Saturday, November 5, 2011

Julian Go's "Patterns of Empire"

Julian Go is Associate Professor of Sociology at Boston University, where is also a Faculty Affiliate in Asian Studies and the American Studies and New England Studies program.

He applied the “Page 99 Test” to his new book, Patterns of Empire: The British and American Empires, 1688 to the Present, and reported the following:
Page 99 of Patterns of Empire refers to the rising class of educated political activists in late nineteenth century India. That class made demands upon their colonial rulers – the British – for political reforms that would give them more participation in political affairs. But the book is not just about India. Nor is it even about British colonialism. It is about how the US empire has repeated the patterns and forms of the British empire. It is about how the US empire has not been different from other empires, despite our persistent idea that the US empire is somehow “exceptional.”

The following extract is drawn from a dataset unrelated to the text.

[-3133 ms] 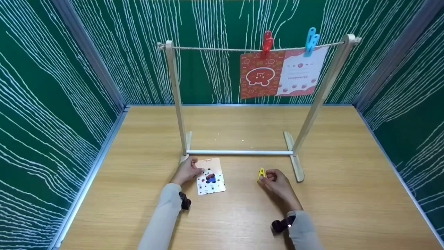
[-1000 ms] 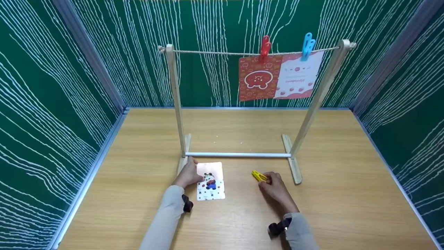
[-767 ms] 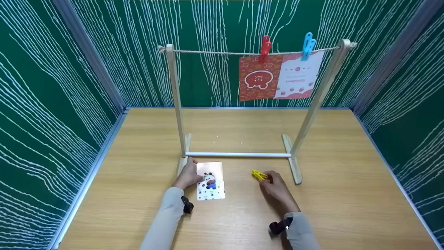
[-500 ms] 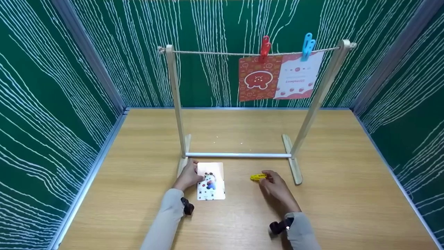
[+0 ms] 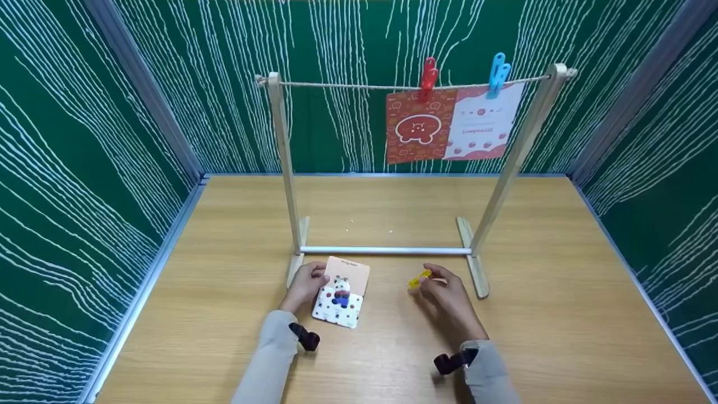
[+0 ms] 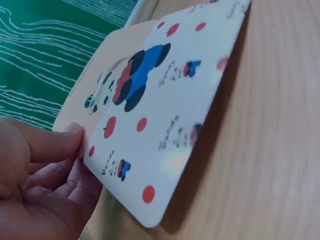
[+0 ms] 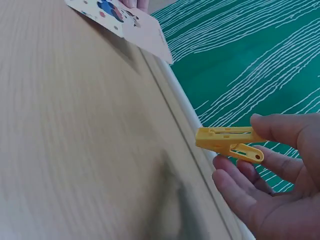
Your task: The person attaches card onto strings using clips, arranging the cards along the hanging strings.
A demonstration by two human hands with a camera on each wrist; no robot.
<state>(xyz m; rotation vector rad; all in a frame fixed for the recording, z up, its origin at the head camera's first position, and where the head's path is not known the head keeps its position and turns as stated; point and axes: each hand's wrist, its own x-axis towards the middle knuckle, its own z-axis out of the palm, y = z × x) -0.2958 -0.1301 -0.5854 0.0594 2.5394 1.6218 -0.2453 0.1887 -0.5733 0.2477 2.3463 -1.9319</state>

British India and the demands for colonial reforms from Indian elites as discussed on p. 99 is in fact exemplary of this larger point. The page begins: “The emergence and proliferation of these groups [educated Indians’ political groups] was important. It meant that British officials faced a flurry of political activity and mobilization from educated professionals, urban elites, and powerful rural landowners who spoke their language, deployed their political concepts, and demanded the sorts of privileges and political institutions that rich Englishmen were afforded. ‘One hears a great deal at home about the immobility of the East,” Lord Ripon wrote to Gladstone in 1881, “but I have, on the contrary, been much struck by the changes which are evidently being effected in India by ... the spread of English legal ideas and methods, and by the increasing knowledge on the part of the people of their legal rights.’ Equally imposing was the fact that, beginning in the 1870s, Indian political leaders took inspiration from the Home Rule movement in Ireland and found allies in Parliament. Lord Dufferin was especially worried about this. ‘[E]vents at home in regard to Ireland,’ he noted, ‘[have] produced a very considerable effect upon the minds of the intelligent and educated sections of our own native community.’”

Page 99 thus discloses one of the critical similarities between the US and British empires. While some scholars continually insist that the US empire has been “exceptional” because it enacts benevolent colonialism aimed at promoting democracy, the examination of British colonialism in India in this chapter shows that the British empire already did this. The British responded to the educated elites’ demands by making a more liberal colonial state, open to Indian participation and even to elections. The chapter in which p. 99 occurs (“Colonial Rules”) argues that the US colonial state in the Philippines (and also Puerto Rico) did the exact same thing. The chapter also shows another similarity: while the British colonial state was seemingly “liberal” in India, just like the US colonial state in the Philippines, it was more despotic in colonies like Fiji, just as the US colonial state was in Guam and Samoa. Page 99 continues: “The post-Mutiny context [in India], the states’ fiscal considerations, and the rising educated classes and their ‘modern democratic agitation’ eventually gave colonial governmentality in India its tutelary and transformative tone, making the regime in India look very different from Fiji and more like the Philippines.”

If the United States empire, like the British empire, was “liberal” at all, it was only because it was forced to be by the agency of the colonized peoples it meant to rule. If we are to understand either the US empire today, or the British empire before it, we need to recognize that agency and respect it. This is one of the lessons of Patterns of Empire.